- **Description of the task**
Each line from the first down to the one containing "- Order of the" should be returned exactly as it appears below.

*** Opening of Supplied data ***

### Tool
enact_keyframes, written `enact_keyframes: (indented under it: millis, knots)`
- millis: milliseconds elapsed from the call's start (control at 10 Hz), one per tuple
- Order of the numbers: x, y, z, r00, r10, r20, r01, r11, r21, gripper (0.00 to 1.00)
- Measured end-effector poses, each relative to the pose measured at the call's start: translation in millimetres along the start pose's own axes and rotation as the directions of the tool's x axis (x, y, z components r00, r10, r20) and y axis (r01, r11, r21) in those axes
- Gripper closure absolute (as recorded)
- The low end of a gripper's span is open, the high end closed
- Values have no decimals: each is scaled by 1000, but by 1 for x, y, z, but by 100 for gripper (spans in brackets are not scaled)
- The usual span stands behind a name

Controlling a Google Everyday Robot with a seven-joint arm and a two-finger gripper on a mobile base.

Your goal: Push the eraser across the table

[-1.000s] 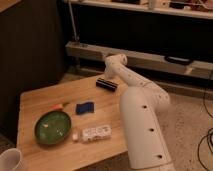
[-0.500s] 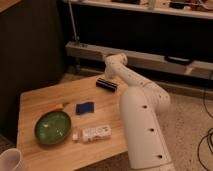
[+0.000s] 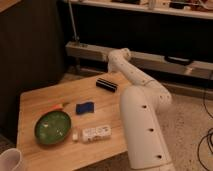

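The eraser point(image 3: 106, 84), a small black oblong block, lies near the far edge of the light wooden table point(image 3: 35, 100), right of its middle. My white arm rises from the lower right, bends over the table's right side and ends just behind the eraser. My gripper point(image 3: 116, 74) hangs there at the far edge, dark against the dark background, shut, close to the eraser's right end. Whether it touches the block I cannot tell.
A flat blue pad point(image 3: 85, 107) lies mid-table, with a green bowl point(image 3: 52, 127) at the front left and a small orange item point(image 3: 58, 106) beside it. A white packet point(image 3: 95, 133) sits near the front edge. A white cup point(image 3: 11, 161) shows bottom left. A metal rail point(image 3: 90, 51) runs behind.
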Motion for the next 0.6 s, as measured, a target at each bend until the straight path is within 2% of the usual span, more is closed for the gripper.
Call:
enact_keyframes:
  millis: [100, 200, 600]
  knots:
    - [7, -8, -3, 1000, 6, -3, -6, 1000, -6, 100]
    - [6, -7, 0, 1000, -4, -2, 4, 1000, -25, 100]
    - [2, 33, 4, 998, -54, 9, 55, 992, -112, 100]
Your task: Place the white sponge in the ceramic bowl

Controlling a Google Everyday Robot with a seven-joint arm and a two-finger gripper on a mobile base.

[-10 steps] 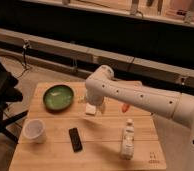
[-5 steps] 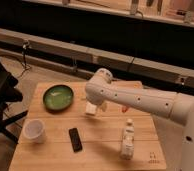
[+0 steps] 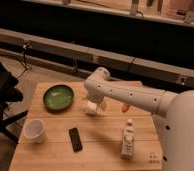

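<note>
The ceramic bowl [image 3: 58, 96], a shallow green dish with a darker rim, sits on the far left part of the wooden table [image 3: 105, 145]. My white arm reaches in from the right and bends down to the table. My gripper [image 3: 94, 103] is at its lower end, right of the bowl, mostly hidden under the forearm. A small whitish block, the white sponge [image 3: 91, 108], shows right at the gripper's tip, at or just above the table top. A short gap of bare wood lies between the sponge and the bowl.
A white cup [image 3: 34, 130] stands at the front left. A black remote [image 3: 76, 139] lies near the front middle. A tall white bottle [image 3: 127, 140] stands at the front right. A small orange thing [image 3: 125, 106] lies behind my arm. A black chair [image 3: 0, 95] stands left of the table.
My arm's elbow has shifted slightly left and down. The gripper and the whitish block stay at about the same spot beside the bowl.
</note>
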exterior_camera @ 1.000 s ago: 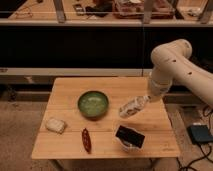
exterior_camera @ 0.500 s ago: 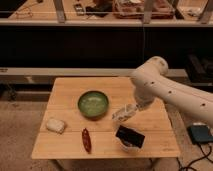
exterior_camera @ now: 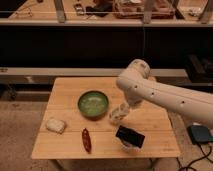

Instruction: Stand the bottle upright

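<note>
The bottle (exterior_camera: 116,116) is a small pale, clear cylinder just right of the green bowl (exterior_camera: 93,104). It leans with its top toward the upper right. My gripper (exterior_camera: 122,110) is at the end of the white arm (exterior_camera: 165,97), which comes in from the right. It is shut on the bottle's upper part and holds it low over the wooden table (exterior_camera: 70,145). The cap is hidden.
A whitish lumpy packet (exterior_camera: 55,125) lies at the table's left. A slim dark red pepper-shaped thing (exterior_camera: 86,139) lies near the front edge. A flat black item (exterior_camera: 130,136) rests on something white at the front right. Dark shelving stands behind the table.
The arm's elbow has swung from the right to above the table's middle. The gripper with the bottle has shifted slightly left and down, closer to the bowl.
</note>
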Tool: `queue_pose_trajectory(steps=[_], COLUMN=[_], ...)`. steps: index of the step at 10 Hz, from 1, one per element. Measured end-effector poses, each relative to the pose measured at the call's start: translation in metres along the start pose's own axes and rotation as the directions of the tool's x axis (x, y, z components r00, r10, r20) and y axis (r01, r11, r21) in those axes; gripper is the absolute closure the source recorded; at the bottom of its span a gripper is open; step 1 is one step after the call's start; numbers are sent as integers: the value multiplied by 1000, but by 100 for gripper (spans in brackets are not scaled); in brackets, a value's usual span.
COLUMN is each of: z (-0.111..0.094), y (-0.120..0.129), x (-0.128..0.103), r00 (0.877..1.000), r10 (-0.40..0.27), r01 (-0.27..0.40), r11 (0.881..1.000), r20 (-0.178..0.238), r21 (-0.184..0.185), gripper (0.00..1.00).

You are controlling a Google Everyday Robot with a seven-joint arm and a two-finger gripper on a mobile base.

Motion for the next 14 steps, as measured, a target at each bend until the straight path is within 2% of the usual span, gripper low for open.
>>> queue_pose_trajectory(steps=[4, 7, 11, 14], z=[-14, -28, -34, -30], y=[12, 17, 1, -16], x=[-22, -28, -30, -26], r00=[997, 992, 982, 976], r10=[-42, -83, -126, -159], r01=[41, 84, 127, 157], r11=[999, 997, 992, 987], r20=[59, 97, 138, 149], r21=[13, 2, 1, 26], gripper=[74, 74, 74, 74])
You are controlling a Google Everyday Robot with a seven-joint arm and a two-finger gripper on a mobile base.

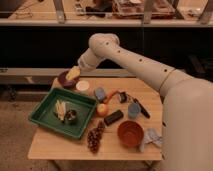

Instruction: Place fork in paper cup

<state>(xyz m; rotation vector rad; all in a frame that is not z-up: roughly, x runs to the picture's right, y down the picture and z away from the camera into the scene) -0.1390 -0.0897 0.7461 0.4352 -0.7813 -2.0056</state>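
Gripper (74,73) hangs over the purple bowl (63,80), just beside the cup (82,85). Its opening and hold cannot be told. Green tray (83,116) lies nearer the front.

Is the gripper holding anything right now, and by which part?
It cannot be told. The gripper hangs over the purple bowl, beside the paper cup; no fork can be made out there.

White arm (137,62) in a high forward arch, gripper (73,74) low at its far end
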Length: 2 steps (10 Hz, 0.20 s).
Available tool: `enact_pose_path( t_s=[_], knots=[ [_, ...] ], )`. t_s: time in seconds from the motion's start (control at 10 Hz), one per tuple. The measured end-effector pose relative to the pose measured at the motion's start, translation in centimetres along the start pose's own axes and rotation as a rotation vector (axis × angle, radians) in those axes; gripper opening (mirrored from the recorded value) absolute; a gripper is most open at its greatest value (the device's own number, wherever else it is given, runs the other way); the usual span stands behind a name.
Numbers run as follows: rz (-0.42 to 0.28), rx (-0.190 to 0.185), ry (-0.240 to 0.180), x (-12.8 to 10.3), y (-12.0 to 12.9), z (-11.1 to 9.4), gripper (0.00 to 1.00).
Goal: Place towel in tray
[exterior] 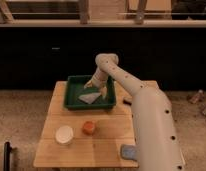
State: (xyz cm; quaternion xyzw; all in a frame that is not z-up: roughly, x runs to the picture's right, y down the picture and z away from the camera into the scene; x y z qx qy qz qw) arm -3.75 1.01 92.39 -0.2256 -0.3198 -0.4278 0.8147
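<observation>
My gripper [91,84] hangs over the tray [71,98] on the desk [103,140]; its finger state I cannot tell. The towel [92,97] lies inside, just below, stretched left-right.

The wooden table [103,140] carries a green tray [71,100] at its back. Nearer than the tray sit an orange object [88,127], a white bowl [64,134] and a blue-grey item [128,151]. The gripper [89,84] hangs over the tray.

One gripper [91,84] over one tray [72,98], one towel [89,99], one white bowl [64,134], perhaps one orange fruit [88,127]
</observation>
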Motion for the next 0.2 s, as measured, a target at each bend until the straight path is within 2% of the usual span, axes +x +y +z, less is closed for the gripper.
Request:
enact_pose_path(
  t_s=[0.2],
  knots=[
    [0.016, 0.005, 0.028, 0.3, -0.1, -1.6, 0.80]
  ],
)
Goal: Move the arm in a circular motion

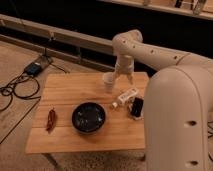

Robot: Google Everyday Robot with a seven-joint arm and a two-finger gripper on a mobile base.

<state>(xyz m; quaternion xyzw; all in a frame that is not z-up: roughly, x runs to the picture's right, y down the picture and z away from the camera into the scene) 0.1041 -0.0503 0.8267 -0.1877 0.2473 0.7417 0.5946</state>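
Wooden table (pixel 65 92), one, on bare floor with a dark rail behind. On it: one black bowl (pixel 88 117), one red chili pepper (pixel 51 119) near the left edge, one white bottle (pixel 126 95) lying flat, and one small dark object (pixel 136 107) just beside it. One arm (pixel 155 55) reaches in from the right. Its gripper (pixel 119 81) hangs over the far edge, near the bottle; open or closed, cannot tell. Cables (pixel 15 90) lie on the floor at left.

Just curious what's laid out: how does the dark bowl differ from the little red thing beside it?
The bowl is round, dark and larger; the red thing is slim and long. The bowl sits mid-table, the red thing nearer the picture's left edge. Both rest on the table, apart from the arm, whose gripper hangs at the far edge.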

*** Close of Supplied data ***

- **Reply to the exercise**
### Tool
enact_keyframes, written `enact_keyframes: (indented under it: millis, knots)`
- millis: milliseconds elapsed from the call's start (control at 10 Hz), one per tuple
- Order of the numbers: x, y, z, r00, r10, r20, r01, r11, r21, gripper (0.00 to 1.00)

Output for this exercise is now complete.